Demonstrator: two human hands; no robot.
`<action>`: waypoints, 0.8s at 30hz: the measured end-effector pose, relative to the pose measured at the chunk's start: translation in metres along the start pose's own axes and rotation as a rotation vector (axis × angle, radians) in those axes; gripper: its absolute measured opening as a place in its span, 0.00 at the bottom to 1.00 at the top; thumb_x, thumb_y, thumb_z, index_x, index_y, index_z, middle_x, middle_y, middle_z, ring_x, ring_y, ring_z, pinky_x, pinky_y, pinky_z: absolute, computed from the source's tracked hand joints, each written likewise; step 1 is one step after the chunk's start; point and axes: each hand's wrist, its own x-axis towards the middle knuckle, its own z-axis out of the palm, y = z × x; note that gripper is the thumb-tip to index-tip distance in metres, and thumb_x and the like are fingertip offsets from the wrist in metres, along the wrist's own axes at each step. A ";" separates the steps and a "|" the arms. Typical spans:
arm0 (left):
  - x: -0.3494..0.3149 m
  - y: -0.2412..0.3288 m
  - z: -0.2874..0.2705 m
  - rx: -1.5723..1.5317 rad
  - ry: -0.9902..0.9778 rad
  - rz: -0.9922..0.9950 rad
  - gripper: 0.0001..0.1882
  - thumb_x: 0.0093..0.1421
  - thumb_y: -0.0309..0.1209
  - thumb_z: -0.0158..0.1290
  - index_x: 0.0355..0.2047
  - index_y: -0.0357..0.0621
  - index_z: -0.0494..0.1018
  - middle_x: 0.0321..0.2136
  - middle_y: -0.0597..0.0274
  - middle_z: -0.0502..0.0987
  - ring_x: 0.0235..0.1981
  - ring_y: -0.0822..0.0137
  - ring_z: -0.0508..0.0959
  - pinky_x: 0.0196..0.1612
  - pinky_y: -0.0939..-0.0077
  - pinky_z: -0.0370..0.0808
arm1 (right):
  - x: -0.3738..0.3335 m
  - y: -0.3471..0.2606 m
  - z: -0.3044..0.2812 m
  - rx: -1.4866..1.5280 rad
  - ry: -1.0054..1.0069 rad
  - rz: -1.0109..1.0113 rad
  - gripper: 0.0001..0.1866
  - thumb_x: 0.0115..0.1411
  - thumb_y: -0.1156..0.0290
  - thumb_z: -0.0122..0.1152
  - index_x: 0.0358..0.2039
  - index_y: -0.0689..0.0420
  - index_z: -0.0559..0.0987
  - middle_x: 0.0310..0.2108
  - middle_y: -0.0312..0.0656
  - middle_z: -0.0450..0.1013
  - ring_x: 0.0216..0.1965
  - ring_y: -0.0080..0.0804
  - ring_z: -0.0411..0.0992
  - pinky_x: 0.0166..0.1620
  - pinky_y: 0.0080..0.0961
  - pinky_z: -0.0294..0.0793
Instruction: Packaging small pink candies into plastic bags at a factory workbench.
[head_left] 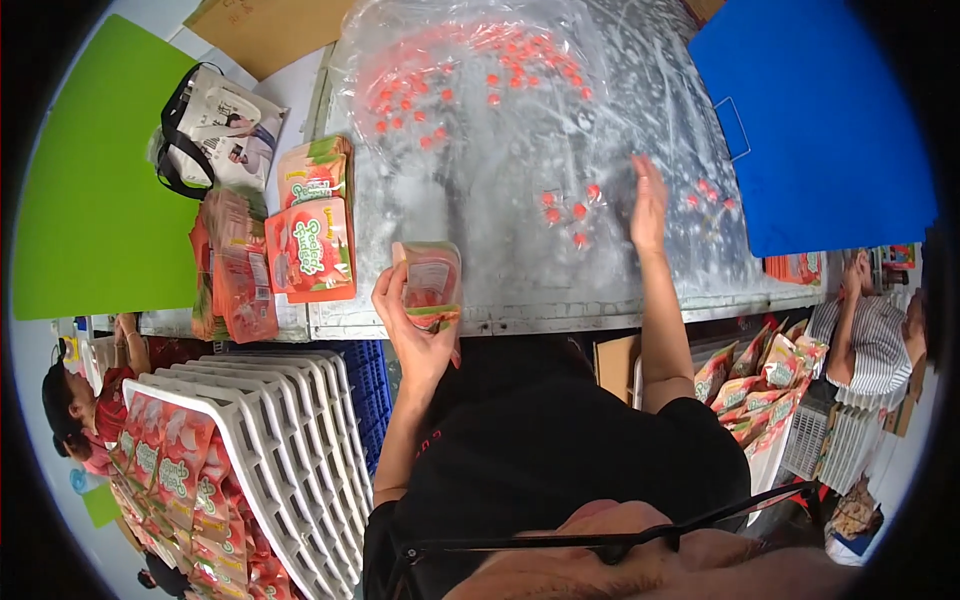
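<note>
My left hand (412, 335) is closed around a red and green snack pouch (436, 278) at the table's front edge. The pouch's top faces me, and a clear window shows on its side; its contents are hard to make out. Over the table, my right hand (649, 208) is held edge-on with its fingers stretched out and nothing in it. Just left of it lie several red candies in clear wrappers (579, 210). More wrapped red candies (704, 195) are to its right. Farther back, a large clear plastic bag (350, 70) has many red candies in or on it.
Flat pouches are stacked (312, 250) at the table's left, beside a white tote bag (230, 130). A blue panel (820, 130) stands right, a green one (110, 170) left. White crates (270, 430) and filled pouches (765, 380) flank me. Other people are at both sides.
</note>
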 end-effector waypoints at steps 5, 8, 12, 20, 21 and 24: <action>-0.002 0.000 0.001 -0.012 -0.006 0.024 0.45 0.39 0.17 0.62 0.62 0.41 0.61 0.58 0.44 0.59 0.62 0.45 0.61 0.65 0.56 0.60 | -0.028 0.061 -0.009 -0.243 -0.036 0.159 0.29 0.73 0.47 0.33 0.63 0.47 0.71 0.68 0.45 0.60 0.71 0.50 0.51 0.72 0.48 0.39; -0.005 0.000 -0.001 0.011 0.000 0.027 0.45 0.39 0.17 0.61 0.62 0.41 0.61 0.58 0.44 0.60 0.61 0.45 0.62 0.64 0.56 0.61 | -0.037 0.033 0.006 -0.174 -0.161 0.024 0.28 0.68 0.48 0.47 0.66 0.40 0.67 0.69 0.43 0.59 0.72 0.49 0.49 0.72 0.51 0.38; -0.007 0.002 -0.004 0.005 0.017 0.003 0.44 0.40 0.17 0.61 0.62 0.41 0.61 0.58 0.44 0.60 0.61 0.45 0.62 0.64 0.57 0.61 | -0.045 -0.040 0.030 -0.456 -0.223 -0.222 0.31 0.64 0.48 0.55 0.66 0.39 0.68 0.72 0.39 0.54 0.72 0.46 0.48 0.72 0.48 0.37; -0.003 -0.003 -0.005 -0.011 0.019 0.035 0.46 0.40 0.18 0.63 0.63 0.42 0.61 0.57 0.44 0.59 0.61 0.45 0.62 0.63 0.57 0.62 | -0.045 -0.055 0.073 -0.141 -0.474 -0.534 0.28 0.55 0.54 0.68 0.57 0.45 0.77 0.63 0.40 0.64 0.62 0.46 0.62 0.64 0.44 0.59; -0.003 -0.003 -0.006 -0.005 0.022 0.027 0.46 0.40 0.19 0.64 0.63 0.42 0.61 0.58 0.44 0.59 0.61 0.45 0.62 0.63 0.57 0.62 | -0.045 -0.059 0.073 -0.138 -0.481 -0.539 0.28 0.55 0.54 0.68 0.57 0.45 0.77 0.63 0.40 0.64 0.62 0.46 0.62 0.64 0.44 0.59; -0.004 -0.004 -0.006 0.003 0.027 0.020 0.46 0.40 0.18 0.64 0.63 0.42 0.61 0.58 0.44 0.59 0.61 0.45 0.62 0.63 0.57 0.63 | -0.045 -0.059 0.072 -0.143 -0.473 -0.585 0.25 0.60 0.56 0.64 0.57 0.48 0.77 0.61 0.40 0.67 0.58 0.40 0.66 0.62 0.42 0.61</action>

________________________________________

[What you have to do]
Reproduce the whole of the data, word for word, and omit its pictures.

[Result below]
Demonstrator: two human hands; no robot.
`<action>`: waypoints, 0.8s at 30hz: the measured end-effector pose, relative to the pose measured at the chunk's start: translation in metres along the start pose's own axes and rotation as a rotation vector (axis × angle, radians) in those axes; gripper: its absolute measured opening as a place in its span, 0.00 at the bottom to 1.00 at the top; thumb_x, thumb_y, thumb_z, index_x, index_y, index_z, middle_x, middle_y, middle_z, ring_x, ring_y, ring_z, pinky_x, pinky_y, pinky_z: absolute, computed from the source's tracked hand joints, each written likewise; step 1 is one step after the chunk's start; point and axes: each hand's wrist, its own x-axis towards the middle knuckle, its own z-axis out of the palm, y = z × x; note that gripper is the thumb-tip to index-tip distance in metres, and thumb_x and the like are fingertip offsets from the wrist in metres, along the wrist's own axes at each step. A ";" separates the steps and a "|" the arms. Typical spans:
arm0 (left):
  - x: -0.3494..0.3149 m
  - y: -0.2412..0.3288 m
  - z: -0.2874..0.2705 m
  - rx: -1.5723..1.5317 rad
  - ry: -0.9902..0.9778 rad
  - rz: -0.9922..0.9950 rad
  - gripper: 0.0001..0.1882
  - thumb_x: 0.0093..0.1421
  - thumb_y: -0.0309..0.1209
  - thumb_z: -0.0158..0.1290
  - index_x: 0.0355..0.2047
  - index_y: -0.0357..0.0621
  - index_z: -0.0494..0.1018
  - middle_x: 0.0321..0.2136
  - middle_y: -0.0597..0.0274
  - middle_z: -0.0502..0.0987
  - ring_x: 0.0235..0.1981
  - ring_y: -0.0822..0.0137
  - ring_z: -0.0508..0.0959
  - pinky_x: 0.0196..0.1612
  - pinky_y: -0.0939..-0.0077
  - pinky_z: -0.0370..0.0808
arm1 (right):
  - x: -0.3738..0.3335 m
  - y: -0.3471..0.2606 m
  - z: -0.3044..0.2812 m
  - rx: -1.4866..1.5280 rad
  - ry: -1.0054..1.0069 rad
  - rz: -1.0109..1.0113 rad
  - gripper: 0.0001..0.1866
  - thumb_x: 0.0115..0.1411
  - thumb_y: -0.1156..0.0290
  - thumb_z: -0.0122..0.1152
  - index_x: 0.0358..0.2039
  - index_y: -0.0689..0.0420
  - index_z: -0.0559..0.0987
  - middle_x: 0.0310..0.2108
  - middle_y: -0.0312..0.0656
  - middle_z: -0.0450..0.1013
  - ring_x: 0.0216..0.1965
  - ring_y: -0.0080..0.0804
  - ring_z: -0.0411..0.0992
  - pinky_x: 0.0166..0.1620
  - pinky_y: 0.0080..0.0961
  - pinky_z: -0.0294..0.0793
Instruction: Packaging small pink candies into plastic bags at a factory workbench.
[head_left] 
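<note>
My left hand (412, 335) is closed around a red and green snack pouch (436, 278) at the table's front edge. The pouch's top faces me, and a clear window shows on its side; its contents are hard to make out. Over the table, my right hand (649, 208) is held edge-on with its fingers stretched out and nothing in it. Just left of it lie several red candies in clear wrappers (579, 210). More wrapped red candies (704, 195) are to its right. Farther back, a large clear plastic bag (350, 70) has many red candies in or on it.
Flat pouches are stacked (312, 250) at the table's left, beside a white tote bag (230, 130). A blue panel (820, 130) stands right, a green one (110, 170) left. White crates (270, 430) and filled pouches (765, 380) flank me. Other people are at both sides.
</note>
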 end-effector waypoints at steps 5, 8, 12, 20, 21 and 24: <action>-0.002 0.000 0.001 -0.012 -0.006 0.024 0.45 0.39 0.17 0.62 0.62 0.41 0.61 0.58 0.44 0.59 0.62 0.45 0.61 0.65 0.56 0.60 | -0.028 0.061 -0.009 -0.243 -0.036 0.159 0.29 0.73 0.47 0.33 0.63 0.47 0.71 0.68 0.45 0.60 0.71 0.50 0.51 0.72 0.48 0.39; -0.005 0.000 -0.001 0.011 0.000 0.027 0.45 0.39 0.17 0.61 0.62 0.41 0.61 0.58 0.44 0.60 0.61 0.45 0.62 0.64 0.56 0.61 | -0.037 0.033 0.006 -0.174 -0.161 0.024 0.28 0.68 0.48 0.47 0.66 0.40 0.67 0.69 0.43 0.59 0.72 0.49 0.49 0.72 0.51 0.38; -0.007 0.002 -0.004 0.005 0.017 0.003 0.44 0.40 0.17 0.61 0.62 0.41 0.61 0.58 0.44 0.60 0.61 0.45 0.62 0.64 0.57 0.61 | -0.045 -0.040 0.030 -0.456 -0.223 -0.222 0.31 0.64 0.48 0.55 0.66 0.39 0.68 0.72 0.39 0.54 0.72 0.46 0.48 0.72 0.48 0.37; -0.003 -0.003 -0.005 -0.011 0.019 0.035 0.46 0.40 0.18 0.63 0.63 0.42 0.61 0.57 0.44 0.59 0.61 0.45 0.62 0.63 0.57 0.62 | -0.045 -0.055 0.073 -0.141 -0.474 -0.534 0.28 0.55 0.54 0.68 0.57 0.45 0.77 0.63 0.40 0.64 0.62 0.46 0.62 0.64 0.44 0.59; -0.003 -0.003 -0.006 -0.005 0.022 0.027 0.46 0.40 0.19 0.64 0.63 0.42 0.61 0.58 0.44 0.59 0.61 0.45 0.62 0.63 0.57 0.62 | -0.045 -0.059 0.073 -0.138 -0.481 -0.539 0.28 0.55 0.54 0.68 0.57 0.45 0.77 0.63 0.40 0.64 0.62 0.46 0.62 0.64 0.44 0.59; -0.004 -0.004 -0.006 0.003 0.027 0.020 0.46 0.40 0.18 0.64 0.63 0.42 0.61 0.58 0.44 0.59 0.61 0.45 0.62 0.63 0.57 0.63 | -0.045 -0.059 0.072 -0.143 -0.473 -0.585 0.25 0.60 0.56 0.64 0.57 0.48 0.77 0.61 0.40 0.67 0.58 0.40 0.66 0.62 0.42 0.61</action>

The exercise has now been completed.